→ **PROBLEM REQUIREMENTS**
Every entry should be repeated exactly as written.

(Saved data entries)
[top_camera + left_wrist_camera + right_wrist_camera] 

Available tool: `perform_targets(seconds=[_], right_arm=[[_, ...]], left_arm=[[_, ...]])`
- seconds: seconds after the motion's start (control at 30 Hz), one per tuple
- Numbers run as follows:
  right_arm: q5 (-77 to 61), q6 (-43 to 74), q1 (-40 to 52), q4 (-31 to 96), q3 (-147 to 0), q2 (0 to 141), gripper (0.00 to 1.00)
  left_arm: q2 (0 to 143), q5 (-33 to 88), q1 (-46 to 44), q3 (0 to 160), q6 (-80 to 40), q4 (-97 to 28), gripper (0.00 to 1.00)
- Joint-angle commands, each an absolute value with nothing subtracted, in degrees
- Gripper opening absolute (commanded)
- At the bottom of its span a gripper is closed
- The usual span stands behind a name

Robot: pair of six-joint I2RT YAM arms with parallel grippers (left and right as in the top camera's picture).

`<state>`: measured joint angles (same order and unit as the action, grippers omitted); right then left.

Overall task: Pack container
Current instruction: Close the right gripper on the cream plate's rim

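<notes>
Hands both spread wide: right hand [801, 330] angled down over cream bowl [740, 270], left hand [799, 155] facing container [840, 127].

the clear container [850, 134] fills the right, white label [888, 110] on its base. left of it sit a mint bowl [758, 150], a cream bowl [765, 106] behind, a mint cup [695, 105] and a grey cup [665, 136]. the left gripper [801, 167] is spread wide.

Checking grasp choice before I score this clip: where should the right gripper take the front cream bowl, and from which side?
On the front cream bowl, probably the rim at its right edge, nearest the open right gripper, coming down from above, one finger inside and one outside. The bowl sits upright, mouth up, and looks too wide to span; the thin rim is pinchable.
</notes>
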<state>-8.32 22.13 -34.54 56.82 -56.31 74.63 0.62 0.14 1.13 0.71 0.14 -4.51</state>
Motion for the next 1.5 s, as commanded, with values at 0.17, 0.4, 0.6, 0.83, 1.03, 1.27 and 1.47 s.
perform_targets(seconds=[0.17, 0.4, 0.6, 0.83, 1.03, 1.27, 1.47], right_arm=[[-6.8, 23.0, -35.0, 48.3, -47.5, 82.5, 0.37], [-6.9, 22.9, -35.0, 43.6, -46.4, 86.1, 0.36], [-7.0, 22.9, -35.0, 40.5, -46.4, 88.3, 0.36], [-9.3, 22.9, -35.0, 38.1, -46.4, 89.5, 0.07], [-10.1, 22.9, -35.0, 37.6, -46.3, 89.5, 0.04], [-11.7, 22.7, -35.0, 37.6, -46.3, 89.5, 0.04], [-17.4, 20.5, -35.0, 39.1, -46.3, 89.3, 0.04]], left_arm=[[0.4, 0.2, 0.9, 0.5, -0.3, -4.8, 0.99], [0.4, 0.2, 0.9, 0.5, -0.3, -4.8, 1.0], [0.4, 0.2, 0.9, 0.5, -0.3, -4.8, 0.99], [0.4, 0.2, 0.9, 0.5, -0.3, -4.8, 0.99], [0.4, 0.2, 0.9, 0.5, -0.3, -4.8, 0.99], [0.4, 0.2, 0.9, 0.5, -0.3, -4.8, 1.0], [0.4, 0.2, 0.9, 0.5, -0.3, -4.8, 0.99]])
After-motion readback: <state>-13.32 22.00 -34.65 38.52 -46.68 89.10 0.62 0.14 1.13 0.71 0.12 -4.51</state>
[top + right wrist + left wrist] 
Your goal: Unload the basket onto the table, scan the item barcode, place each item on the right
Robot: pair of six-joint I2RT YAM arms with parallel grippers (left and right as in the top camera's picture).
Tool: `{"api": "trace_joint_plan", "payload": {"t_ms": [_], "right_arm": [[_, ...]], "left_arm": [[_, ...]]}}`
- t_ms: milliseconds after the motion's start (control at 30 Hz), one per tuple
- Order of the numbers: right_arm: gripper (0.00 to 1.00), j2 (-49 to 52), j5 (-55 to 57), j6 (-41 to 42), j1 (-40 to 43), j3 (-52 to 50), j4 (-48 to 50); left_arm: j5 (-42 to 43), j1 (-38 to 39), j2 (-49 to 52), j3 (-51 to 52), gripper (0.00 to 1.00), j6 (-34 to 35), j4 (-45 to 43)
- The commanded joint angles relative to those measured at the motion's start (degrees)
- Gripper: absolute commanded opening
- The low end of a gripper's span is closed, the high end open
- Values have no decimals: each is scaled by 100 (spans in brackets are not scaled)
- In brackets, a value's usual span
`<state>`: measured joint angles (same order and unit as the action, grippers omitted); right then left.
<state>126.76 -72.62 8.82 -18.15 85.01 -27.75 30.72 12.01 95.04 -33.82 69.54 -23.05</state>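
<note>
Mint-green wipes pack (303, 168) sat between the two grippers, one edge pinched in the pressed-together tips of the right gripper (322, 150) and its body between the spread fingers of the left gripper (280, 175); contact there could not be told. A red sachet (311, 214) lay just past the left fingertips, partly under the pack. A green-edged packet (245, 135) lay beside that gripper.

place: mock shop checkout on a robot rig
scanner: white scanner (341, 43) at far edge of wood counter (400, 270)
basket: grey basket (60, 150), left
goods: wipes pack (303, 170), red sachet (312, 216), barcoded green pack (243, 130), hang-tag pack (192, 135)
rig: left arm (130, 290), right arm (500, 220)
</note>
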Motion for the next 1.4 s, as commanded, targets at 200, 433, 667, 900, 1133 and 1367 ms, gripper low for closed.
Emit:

→ **TASK RESULT**
[top_camera + left_wrist_camera + right_wrist_camera] 

Available tool: `perform_targets(seconds=[_], right_arm=[[_, ...]], left_arm=[[_, ...]])`
- seconds: seconds after the motion's start (control at 30 Hz), one per tuple
- Numbers run as follows:
  right_arm: q5 (-77 to 61), q6 (-43 to 74), q1 (-40 to 52), q4 (-31 to 96), q3 (-147 to 0), q2 (0 to 141), gripper (0.00 to 1.00)
  left_arm: q2 (0 to 143), q5 (-33 to 88), q1 (-46 to 44), q3 (0 to 160), q6 (-80 to 40), q4 (-97 to 28), gripper (0.00 to 1.00)
- Joint-angle commands, each an absolute value with nothing subtracted, in degrees
- Gripper opening absolute (commanded)
- At the bottom of its span a gripper is closed
- The usual span stands behind a name

Robot: pair of six-joint I2RT YAM arms with parallel grippers (left and right as in the top camera's picture).

`<state>`: measured joint angles (same order and unit as the action, grippers omitted); right then left.

Overall task: Pack container
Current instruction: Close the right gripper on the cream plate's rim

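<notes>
Hands both spread wide: right hand [801, 330] angled down over cream bowl [740, 270], left hand [799, 155] facing container [840, 127].

the clear container [850, 134] fills the right, white label [888, 110] on its base. left of it sit a mint bowl [758, 150], a cream bowl [765, 106] behind, a mint cup [695, 105] and a grey cup [665, 136]. the left gripper [801, 167] is spread wide.

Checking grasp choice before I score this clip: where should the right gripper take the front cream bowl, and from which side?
On the front cream bowl, probably the rim at its right edge, nearest the open right gripper, coming down from above, one finger inside and one outside. The bowl sits upright, mouth up, and looks too wide to span; the thin rim is pinchable.
</notes>
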<state>-8.32 22.13 -34.54 56.82 -56.31 74.63 0.62 0.14 1.13 0.71 0.14 -4.51</state>
Motion for the next 1.5 s, as commanded, with values at 0.17, 0.4, 0.6, 0.83, 1.03, 1.27 and 1.47 s.
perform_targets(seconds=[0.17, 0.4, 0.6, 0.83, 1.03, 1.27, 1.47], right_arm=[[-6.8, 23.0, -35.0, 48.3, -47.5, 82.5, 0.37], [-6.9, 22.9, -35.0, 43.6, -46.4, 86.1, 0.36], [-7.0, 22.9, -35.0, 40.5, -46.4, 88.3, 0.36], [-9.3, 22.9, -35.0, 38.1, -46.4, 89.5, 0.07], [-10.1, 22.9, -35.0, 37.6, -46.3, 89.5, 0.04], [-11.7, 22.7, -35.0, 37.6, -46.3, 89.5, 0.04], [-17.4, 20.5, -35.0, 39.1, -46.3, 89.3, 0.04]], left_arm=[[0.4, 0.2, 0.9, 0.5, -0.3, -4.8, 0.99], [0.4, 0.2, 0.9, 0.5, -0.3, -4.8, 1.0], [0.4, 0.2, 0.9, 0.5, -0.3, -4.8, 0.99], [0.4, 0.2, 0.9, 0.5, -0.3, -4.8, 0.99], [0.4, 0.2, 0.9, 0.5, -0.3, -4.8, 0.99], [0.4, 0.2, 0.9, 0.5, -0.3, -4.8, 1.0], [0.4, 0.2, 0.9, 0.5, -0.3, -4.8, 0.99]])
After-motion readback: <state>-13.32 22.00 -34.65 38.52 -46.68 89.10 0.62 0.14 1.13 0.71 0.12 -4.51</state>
[top + right wrist + left wrist] 
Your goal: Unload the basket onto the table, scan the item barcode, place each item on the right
Robot: pair of six-joint I2RT YAM arms with parallel grippers (left and right as in the top camera's picture).
Tool: `{"api": "trace_joint_plan", "payload": {"t_ms": [_], "right_arm": [[_, ...]], "left_arm": [[_, ...]]}}`
- t_ms: milliseconds after the motion's start (control at 30 Hz), one per tuple
- Order of the numbers: right_arm: gripper (0.00 to 1.00), j2 (-49 to 52), j5 (-55 to 57), j6 (-41 to 42), j1 (-40 to 43), j3 (-52 to 50), j4 (-48 to 50); left_arm: j5 (-42 to 43), j1 (-38 to 39), j2 (-49 to 52), j3 (-51 to 52), gripper (0.00 to 1.00), j6 (-34 to 35), j4 (-45 to 43)
- The commanded joint angles relative to those measured at the motion's start (degrees)
- Gripper: absolute commanded opening
- The low end of a gripper's span is closed, the high end open
- Values have no decimals: each is scaled by 100 (spans in brackets are not scaled)
- In brackets, a value's usual span
`<state>`: measured joint angles (same order and unit as the action, grippers omitted); right then left.
<state>126.76 -72.62 8.82 -18.15 85.01 -27.75 30.72 12.01 95.04 -33.82 69.54 -23.05</state>
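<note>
Mint-green wipes pack (303, 168) sat between the two grippers, one edge pinched in the pressed-together tips of the right gripper (322, 150) and its body between the spread fingers of the left gripper (280, 175); contact there could not be told. A red sachet (311, 214) lay just past the left fingertips, partly under the pack. A green-edged packet (245, 135) lay beside that gripper.

place: mock shop checkout on a robot rig
scanner: white scanner (341, 43) at far edge of wood counter (400, 270)
basket: grey basket (60, 150), left
goods: wipes pack (303, 170), red sachet (312, 216), barcoded green pack (243, 130), hang-tag pack (192, 135)
rig: left arm (130, 290), right arm (500, 220)
</note>
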Motion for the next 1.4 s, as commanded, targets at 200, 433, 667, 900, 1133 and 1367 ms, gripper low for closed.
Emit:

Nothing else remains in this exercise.